→ PROBLEM TO SOLVE
Taking the listing below, restate word for word each line from the line with "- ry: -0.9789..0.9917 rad" to the line with "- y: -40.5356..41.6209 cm", ends included, and stop there.

————————

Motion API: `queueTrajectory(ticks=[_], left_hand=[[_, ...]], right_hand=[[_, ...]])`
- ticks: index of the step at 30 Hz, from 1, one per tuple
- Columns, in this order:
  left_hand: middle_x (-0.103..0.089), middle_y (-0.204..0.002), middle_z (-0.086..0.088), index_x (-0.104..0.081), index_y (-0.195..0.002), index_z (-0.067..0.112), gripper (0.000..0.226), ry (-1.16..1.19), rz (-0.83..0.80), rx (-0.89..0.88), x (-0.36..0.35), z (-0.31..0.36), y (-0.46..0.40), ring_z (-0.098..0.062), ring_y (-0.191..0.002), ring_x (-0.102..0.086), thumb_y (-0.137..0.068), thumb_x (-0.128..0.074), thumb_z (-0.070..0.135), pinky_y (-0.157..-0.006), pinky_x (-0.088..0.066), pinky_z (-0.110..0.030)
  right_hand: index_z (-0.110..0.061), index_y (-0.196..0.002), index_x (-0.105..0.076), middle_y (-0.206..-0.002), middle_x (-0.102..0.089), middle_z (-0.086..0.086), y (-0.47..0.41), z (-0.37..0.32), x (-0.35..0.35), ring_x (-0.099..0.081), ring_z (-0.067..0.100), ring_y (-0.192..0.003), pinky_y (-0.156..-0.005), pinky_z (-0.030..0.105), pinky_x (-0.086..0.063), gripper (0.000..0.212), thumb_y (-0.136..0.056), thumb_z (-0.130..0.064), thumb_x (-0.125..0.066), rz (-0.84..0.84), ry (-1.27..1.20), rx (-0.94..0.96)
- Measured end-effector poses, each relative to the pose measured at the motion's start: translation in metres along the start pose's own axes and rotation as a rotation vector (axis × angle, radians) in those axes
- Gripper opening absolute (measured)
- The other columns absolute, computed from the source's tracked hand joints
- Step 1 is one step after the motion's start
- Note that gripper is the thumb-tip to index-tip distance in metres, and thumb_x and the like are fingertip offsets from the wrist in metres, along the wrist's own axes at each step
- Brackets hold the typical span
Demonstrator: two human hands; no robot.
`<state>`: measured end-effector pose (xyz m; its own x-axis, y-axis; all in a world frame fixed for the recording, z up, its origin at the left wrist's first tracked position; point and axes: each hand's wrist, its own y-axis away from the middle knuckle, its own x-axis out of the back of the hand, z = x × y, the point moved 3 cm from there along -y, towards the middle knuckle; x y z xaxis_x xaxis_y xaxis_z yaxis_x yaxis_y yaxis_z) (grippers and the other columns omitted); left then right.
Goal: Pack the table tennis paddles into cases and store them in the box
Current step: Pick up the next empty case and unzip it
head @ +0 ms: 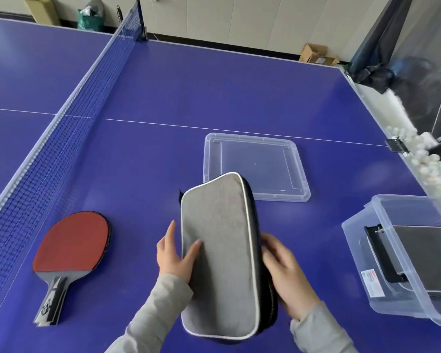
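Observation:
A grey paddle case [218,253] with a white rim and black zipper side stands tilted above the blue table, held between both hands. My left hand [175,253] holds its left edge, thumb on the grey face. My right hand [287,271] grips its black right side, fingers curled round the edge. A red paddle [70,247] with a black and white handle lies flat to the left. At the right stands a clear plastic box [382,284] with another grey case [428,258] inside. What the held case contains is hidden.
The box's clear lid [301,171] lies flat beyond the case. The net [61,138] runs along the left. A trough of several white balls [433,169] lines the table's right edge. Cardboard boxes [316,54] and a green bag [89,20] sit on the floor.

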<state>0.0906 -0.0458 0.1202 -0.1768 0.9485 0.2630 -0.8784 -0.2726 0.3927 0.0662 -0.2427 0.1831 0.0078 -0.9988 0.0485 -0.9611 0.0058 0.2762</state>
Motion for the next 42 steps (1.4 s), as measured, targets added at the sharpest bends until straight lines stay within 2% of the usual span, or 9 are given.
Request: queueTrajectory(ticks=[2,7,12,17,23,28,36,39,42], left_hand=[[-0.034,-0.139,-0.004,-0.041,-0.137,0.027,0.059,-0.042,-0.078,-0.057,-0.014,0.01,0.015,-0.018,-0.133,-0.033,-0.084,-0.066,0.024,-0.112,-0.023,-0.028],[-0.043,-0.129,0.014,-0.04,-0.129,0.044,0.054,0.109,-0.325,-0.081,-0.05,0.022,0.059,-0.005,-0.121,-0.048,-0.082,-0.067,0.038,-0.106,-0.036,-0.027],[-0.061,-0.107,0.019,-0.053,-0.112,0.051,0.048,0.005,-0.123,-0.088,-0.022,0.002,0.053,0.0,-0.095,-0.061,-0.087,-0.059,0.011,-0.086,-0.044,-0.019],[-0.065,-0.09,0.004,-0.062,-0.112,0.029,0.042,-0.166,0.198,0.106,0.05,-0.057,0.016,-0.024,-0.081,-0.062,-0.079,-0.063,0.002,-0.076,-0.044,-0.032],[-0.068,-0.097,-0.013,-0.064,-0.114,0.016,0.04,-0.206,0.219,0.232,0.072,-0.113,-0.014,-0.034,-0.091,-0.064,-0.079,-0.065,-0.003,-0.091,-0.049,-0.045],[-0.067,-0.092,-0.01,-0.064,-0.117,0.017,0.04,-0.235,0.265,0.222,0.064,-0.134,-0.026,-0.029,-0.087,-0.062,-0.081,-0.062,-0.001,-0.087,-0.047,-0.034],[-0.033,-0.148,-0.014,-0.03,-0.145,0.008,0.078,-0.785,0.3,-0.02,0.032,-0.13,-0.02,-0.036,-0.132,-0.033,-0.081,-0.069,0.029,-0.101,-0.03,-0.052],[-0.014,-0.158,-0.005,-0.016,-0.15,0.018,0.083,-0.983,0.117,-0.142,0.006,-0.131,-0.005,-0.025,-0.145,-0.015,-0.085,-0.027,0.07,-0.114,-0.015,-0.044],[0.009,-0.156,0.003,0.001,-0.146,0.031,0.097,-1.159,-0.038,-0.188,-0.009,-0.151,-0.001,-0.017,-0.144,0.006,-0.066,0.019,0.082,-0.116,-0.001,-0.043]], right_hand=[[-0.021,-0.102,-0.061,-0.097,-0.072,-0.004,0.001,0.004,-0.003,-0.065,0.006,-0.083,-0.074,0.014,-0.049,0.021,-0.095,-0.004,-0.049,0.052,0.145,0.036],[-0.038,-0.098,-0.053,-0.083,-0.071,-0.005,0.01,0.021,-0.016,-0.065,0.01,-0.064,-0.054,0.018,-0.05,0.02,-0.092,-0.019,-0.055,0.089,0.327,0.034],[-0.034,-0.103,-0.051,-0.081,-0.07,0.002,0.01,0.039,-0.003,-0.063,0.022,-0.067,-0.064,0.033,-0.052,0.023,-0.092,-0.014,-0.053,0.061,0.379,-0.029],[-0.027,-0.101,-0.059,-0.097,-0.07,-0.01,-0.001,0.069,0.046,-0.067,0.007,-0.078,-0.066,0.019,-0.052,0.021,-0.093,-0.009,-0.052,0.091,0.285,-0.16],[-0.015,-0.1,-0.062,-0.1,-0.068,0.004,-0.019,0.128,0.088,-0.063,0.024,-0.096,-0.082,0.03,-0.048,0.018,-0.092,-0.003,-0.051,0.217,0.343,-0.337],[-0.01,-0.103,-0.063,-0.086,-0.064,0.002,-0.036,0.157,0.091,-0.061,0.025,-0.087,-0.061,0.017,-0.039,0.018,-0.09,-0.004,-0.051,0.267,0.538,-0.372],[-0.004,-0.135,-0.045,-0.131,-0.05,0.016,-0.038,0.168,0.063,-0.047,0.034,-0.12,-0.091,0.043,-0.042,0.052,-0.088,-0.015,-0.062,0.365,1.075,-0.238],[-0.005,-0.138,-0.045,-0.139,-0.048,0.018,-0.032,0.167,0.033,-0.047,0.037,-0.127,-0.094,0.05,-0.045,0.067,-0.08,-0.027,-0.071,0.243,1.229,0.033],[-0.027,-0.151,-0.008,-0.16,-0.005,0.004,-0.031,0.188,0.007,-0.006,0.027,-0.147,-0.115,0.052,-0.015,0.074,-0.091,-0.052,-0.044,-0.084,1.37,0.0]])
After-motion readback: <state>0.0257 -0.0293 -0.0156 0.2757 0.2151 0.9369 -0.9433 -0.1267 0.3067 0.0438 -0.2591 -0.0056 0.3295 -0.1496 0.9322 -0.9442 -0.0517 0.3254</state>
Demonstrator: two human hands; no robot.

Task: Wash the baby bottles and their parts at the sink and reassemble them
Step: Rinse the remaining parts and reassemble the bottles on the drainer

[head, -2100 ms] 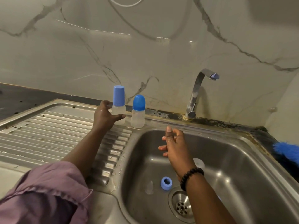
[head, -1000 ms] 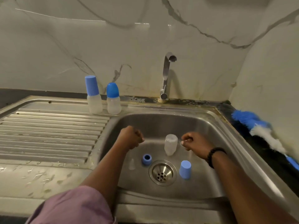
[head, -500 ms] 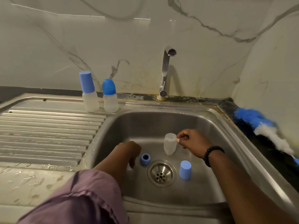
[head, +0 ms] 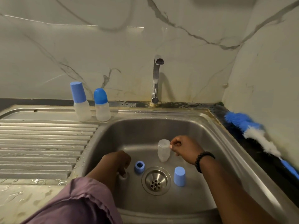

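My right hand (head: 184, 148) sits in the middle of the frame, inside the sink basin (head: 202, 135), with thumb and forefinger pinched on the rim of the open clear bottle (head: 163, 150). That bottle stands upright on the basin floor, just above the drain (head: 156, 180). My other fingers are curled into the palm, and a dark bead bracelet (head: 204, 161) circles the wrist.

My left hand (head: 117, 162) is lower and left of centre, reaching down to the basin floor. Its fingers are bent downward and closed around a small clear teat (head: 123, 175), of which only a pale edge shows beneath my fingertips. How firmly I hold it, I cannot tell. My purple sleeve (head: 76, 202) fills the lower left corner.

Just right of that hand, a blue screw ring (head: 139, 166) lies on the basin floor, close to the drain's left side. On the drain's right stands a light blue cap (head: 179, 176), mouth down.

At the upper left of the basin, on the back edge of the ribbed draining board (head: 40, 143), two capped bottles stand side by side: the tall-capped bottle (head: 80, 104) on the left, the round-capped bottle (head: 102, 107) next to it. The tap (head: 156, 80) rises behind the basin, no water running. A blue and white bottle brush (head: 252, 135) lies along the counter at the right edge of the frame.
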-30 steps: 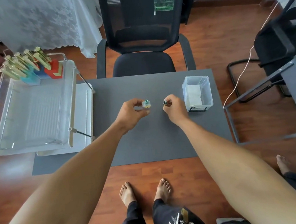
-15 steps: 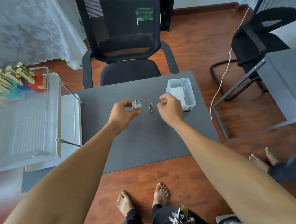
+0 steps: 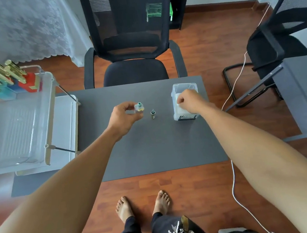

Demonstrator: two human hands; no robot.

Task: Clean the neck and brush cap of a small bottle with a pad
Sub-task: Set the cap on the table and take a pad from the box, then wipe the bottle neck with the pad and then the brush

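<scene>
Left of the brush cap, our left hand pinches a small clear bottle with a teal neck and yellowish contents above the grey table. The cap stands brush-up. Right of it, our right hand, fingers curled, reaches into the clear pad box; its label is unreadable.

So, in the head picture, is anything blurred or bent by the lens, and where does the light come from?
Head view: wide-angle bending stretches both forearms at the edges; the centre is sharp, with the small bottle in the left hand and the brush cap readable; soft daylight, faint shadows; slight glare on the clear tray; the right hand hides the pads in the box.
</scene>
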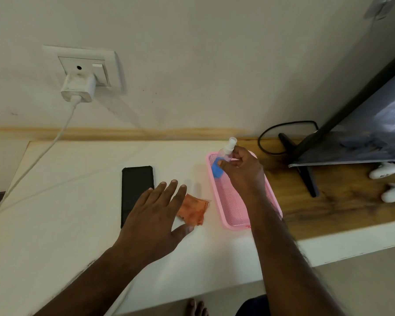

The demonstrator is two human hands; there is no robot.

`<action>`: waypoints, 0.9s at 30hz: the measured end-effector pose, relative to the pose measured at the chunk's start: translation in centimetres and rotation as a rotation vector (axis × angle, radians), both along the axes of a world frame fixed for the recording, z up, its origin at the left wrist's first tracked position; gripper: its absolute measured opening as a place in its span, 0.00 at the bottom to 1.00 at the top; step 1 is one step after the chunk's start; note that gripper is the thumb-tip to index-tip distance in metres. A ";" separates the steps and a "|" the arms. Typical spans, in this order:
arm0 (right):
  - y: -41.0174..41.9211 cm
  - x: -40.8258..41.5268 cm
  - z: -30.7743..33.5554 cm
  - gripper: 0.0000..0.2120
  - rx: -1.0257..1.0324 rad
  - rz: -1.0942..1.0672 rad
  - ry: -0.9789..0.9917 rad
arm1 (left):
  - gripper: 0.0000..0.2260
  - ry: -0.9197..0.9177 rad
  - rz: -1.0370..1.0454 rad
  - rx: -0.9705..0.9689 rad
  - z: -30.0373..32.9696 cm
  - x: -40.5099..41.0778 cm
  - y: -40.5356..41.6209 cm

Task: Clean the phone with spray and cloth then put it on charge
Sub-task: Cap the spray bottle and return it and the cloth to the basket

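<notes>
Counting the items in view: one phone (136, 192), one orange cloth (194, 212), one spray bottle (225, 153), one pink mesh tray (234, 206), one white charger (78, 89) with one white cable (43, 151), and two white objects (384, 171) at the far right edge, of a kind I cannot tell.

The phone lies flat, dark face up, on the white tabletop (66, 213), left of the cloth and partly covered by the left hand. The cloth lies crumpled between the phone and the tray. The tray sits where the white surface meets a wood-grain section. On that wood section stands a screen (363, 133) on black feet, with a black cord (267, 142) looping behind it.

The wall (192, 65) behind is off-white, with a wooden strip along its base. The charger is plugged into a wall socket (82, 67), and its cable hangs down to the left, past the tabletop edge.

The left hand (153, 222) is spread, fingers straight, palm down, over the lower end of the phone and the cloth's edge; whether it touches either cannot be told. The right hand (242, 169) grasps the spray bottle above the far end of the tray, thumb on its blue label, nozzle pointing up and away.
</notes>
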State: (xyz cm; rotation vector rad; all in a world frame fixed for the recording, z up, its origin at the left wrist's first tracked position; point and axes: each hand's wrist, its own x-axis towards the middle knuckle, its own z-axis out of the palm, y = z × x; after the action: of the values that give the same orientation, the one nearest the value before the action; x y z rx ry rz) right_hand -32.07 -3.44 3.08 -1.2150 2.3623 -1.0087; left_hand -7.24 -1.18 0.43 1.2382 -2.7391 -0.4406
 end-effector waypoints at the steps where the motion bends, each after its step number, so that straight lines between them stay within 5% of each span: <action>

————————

→ COMPLETED EXERCISE
  - ry: -0.9789..0.9917 rad
arm1 (left):
  - gripper: 0.0000..0.2260
  - ry: -0.9197..0.9177 rad
  - rz: -1.0370..1.0454 rad
  - rx: -0.9705..0.9689 rad
  - z: -30.0373..32.9696 cm
  - x: -40.5099..41.0778 cm
  - y: -40.5356..41.6209 cm

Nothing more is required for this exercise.